As a founding member of the two-time Grammy Award–winning Turtle Island Quartet, it sometimes surprises me that I've managed to stay and thrive in a string quartet for almost 30 years. Quartets are notorious for bringing out the collective craziness  of its members; after all, we’re all playing the same instrument in different sizes. In our group, not only are we all string players, but we’re all composers and arrangers, so it’s possible to step on each other’s toes in a myriad of ways. Believe me when I tell you that it’s even less fun to be taken to task for an error in say, inadvertently doubling a voice in your score, than having it pointed out that you are playing out of tune. 
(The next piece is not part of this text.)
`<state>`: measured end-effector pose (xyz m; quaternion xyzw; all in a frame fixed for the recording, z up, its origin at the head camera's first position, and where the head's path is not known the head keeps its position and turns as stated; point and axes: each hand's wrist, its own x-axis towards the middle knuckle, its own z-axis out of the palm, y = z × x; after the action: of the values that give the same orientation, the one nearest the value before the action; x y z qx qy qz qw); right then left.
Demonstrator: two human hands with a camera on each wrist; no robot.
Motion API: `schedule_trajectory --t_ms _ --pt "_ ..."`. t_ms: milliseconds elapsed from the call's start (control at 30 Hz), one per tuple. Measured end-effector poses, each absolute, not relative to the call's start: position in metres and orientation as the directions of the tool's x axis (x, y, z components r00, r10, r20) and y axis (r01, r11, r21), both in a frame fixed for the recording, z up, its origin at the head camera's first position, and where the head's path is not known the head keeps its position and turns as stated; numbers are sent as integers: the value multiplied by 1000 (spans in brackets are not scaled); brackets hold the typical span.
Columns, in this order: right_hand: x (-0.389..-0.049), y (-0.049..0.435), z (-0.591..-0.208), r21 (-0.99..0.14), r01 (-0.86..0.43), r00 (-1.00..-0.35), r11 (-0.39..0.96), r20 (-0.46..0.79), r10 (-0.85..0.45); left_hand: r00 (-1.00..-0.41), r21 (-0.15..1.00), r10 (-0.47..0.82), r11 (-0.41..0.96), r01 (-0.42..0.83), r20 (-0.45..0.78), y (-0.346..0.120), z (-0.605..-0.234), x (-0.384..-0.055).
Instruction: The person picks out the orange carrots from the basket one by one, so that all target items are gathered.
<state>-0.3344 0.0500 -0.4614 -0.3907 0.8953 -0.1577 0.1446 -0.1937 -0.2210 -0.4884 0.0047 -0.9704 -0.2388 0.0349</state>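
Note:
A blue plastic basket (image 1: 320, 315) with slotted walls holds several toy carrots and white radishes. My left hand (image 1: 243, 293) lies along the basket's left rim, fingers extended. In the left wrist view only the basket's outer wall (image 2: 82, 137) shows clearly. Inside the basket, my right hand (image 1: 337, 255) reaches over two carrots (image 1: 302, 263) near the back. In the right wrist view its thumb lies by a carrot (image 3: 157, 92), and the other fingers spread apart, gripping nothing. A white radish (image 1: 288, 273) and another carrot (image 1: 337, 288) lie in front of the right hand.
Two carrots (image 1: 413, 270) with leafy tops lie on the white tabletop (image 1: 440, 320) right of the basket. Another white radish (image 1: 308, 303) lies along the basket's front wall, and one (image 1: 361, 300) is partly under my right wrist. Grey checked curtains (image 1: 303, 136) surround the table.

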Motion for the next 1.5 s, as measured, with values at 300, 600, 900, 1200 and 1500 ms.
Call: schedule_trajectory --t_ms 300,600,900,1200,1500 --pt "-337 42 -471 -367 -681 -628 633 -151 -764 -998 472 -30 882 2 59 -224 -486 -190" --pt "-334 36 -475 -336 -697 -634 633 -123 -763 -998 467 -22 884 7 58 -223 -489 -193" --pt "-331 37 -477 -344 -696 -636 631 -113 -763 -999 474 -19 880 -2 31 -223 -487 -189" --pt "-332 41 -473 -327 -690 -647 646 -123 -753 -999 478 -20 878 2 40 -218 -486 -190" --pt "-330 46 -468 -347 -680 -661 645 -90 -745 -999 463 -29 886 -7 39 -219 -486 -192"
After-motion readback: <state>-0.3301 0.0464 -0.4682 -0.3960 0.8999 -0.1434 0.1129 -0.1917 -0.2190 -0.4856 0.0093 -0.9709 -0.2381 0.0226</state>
Writing chamber music is an exercise in musical vulnerability, as composing for string quartet seems so much more precarious than writing for say, a jazz band. There’s no piano and/or drums to hide behind. However, there is so much intimate joy in both writing for and playing chamber music, whether in a jazz string quartet or a more traditional chamber-music ensemble that transcends the difficulties experienced. What remains at the end of the day is often a feeling of having created something much larger than what seemed possible at the beginning of the concert, or even a rehearsal. The scary feeling of being on the spot that I've often experienced as I take my seat onstage has been replaced by a triumphant rush at pulling off what seemed highly unlikely at the beginning: the victory of transforming an ordinary evening with an audience unfamiliar with power of the chamber music into an auspicious, possibly even life-changing event. And hearing from audience members that this was as good a concert as it gets. When I think of chamber-music groups around the world performing against tremendous odds financially, and doing such amazing work artistically, it is humbling and strengthens my commitment to this most magical of arts.

MELIA WATRAS, viola,
associate professor of viola, chair of strings, Adelaide D. Currie Cole endowed professor at the University of Washington

Chamber music is a wonderful collective experience, among the performers, and with the audience. I have been quite fortunate to get to work with amazing colleagues in the Corigliano Quartet, Open End, and other groups, at festivals, and in my own community in Seattle.

When you’re working with inspiring people and things are clicking, there’s nothing quite like the chamber-music process. The rehearsals are a forum where one can bounce ideas off of colleagues, get varying perspectives on a piece, and dissect and examine music in a meaningful way. 

We all have different strengths as musicians, and it’s really exciting to learn from each other and think about things in a new way. No matter where you are in life and career, chamber music is a learning experience: a chance to experiment, listen, and grow. Chamber music also has provided me with some of my most cherished onstage experiences. There is electricity in the air when things are really “on”—a sense of spontaneity and creativity that happens when people are listening intensely and responding. It’s thrilling to play a phrase in a way you've never even thought of before, on the spot, in answer to something new from one of your colleagues. 

When a chamber group has this kind of energy and spark, the result is greater than the sum of its parts, and it’s magical.